Ces réalités ont une influence sur les cours de ces matières premières, qui peuvent s’envoler ou plonger à tout moment, selon le contexte spécifique dans certaines parties du monde. La situation actuelle, mêlant une crise sanitaire sans précédent et une guerre sur le sol ukrainien en témoignent, entraînant pour certains secteurs industriels des difficultés d’approvisionnement inextricables, et pour d’autres une envolée du prix des matières premières qui fait exploser leur modèle économique.
La composition de nos smartphones met en avant cette réalité, et la nécessité de prendre en compte ses composantes temporelles et spatiales, pour anticiper les difficultés autour de tel ou tel matériau, dans les pays où ils sont extraits.
Nos smartphones regorgent de ces matériaux. On en dénombre pas moins de 70 différents dans un modèle standard : plastiques, verre, métaux ferreux, précieux, cobalt, carbone… un véritable casse-tête en termes de recyclage, puisque la petite taille de nos appareils mobiles rend plus ardue les processus de démantèlement et de recyclage. Qui sont pourtant importants pour ces filières, qui produisent de plus en plus d’appareils.
Ainsi, dans le cas d’un smartphone, la composition moyenne fait état de métaux non ferreux comme l’aluminium ou le cuivre, à hauteur de 2,4 %. Viennent ensuite les métaux ferreux – 5,6 % – qui composent en général la structure du téléphone. Les substances réglementées entrent pour 24,3 % dans la composition d’un smartphone. Ces substances, dont certaines sont rares sur Terre, sont utilisées pour fabriquer les batteries : leur usage est extrêmement contrôlé. Enfin, un quart des smartphones est composé de cartes électroniques, elles-mêmes faites de métaux et de plastiques.
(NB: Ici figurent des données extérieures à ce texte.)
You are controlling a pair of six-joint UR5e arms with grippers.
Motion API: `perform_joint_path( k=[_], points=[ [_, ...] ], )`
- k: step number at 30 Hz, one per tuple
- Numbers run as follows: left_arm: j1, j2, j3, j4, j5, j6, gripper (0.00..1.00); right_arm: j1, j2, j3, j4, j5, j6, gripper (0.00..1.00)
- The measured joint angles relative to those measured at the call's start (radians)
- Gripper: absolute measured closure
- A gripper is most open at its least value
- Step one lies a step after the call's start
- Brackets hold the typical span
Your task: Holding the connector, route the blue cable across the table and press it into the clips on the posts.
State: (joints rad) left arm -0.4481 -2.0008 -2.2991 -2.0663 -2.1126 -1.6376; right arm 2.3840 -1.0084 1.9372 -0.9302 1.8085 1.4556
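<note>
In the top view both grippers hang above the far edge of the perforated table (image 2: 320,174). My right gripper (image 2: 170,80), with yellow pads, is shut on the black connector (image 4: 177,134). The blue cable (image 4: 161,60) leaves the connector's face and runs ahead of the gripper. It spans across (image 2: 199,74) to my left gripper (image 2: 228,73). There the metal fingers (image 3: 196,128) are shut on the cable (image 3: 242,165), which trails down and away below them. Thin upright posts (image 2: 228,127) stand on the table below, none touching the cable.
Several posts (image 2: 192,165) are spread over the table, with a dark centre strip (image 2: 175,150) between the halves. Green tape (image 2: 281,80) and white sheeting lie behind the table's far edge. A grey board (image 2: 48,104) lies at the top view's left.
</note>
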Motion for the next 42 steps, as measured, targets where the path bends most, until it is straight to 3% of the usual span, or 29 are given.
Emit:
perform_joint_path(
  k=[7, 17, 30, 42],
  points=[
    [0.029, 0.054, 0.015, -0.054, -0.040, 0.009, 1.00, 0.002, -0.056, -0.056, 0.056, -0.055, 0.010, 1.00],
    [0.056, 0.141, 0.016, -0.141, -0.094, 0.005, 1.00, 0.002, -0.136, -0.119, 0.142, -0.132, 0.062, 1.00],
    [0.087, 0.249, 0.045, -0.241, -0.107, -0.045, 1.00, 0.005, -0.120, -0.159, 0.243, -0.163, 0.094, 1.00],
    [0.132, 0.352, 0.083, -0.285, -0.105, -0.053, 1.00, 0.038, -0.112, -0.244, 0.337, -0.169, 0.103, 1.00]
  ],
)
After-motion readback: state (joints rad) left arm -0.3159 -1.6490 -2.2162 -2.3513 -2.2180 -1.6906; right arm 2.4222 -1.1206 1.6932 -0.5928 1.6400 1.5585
Le reste des téléphones intelligents va se retrouver sous forme de plastiques, qui constituent environ un tiers de l’appareil.
Ainsi, la problématique des matériaux composant nos smartphones – et plus globalement la majorité des appareils électroniques – est très complexe.
Les matières premières issues des pays instables interrogent de par leur disponibilité pour le commerce et au-delà, la croissance exponentielle des usages d’appareils électroniques pose la question essentielle du recyclage. Cette dernière question, si elle fait l’objet d’une attention particulière des décideurs, semble aujourd’hui très sous-estimée.